The "Shock Doctrine" comes to your neighborhood classroom: Corporate reformers use the fiscal crisis and campaign contributions to hype an unproven school agenda
"Let's hope the fiscal crisis doesn't get better too soon. It'll slow down reform." -- Tom Watkins, a consultant, summarizes the corporate education reform movement's current strategy to the Sunday New York Times.
The Shock Doctrine, as articulated by journalist Naomi Klein, describes the process by which corporate interests use catastrophes as instruments to maximize their profit.

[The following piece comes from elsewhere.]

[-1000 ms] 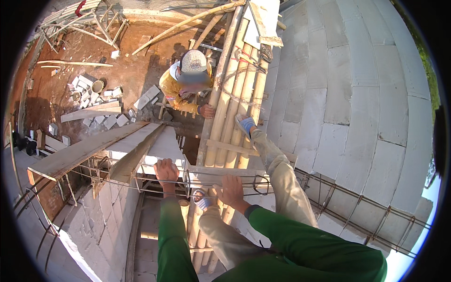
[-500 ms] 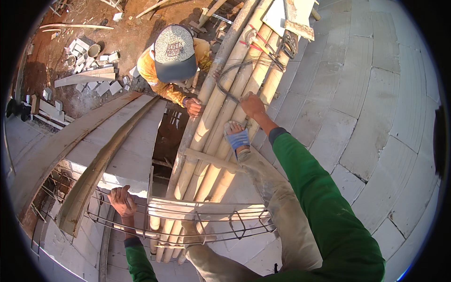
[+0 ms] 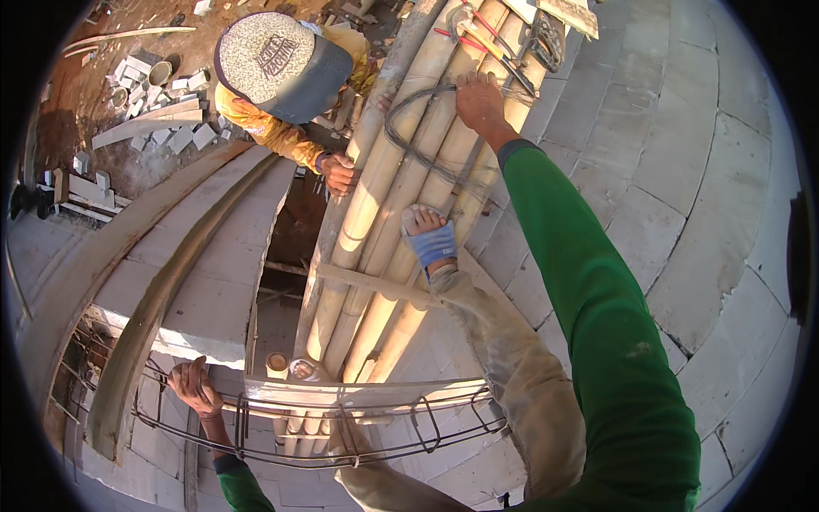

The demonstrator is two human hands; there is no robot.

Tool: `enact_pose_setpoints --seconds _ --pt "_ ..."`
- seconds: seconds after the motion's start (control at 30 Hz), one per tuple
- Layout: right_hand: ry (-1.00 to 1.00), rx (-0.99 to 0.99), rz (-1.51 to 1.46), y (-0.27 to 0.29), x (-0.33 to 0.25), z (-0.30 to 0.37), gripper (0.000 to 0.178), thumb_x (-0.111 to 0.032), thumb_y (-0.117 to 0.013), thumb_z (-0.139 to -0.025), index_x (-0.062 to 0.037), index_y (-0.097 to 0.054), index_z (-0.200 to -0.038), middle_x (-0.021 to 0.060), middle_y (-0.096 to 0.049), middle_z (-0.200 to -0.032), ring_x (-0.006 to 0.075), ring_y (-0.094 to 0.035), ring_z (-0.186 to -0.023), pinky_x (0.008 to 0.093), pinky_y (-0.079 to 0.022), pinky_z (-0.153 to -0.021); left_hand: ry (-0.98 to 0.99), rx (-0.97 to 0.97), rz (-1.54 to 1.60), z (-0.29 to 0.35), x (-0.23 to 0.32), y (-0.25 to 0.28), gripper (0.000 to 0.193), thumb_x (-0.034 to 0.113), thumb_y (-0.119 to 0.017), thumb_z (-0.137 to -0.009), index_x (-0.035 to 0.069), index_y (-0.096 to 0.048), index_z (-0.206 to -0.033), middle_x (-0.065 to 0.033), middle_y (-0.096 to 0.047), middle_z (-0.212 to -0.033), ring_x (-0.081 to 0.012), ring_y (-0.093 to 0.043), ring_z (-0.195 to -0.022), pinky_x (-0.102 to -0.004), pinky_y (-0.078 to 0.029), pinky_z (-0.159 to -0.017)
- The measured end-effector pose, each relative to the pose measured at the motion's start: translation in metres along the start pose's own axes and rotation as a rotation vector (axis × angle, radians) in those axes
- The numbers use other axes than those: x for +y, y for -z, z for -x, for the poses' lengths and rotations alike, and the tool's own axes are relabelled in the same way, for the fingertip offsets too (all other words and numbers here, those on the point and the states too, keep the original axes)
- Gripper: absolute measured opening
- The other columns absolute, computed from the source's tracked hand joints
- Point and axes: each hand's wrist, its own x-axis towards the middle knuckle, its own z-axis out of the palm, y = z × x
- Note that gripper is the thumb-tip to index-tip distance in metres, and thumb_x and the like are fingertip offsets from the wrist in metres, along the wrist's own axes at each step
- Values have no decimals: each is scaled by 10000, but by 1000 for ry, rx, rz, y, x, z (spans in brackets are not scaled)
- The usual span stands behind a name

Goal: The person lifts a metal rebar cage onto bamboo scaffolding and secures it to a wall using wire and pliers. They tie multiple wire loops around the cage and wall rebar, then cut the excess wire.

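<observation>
My right hand [image 3: 485, 104] is closed on a loop of thin dark tie wire [image 3: 401, 145], over a bundle of bamboo poles [image 3: 388, 183]. The wire's loose coils trail across the poles towards my sandalled foot [image 3: 429, 237], which has a blue strap. My left hand [image 3: 196, 388], low on the left, curls its fingers round a bar of the long rebar cage [image 3: 290, 452], beside a white block edge. Just past my right hand lie a red-handled tool [image 3: 465, 36] and a tool with an orange handle [image 3: 486, 41].
A co-worker in a cap [image 3: 277, 68] stands beyond the poles, one hand [image 3: 339, 173] on the nearest pole. Curved planks [image 3: 162, 299] run along the left. A dark opening [image 3: 290, 230] lies beside the poles. Pale block surfacing [image 3: 648, 188] spreads right; rubble [image 3: 153, 102] lies below.
My right hand has moved farther along the poles towards the tools, and the wire loop has shifted and spread. The co-worker's head has moved left. My left hand keeps its place on the rebar.
</observation>
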Motion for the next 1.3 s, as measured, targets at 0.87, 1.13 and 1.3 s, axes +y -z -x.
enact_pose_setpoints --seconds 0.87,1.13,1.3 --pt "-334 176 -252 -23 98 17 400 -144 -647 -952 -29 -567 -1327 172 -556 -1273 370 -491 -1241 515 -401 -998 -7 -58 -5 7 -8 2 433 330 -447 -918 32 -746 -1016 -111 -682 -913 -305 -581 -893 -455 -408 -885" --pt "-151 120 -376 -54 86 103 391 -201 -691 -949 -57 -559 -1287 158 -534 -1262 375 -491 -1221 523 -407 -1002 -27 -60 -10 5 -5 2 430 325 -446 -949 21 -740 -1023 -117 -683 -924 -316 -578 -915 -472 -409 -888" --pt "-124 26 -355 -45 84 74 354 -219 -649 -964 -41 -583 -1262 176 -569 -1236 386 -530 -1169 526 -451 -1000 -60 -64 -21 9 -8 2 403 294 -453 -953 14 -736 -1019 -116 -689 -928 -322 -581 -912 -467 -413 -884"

Sometimes the events they use are natural (earthquakes), sometimes they are human-created (the 9/11 attacks) and sometimes they are a bit of both (hurricanes made stronger by human-intensified global climate change). Regardless of the particular cataclysm, though, the Shock Doctrine suggests that in the aftermath of a calamity, there is always corporate method in the smoldering madness - a method based in Disaster Capitalism.
Though Klein's book provides much evidence of the Shock Doctrine, the Disaster Capitalists rarely come out and acknowledge their strategy. That's why Watkins' outburst of candor, buried in this front-page New York Times article yesterday, is so important: It shows that the recession and its corresponding shock to school budgets is being used by corporations to maximize revenues, all under the gauzy banner of "reform."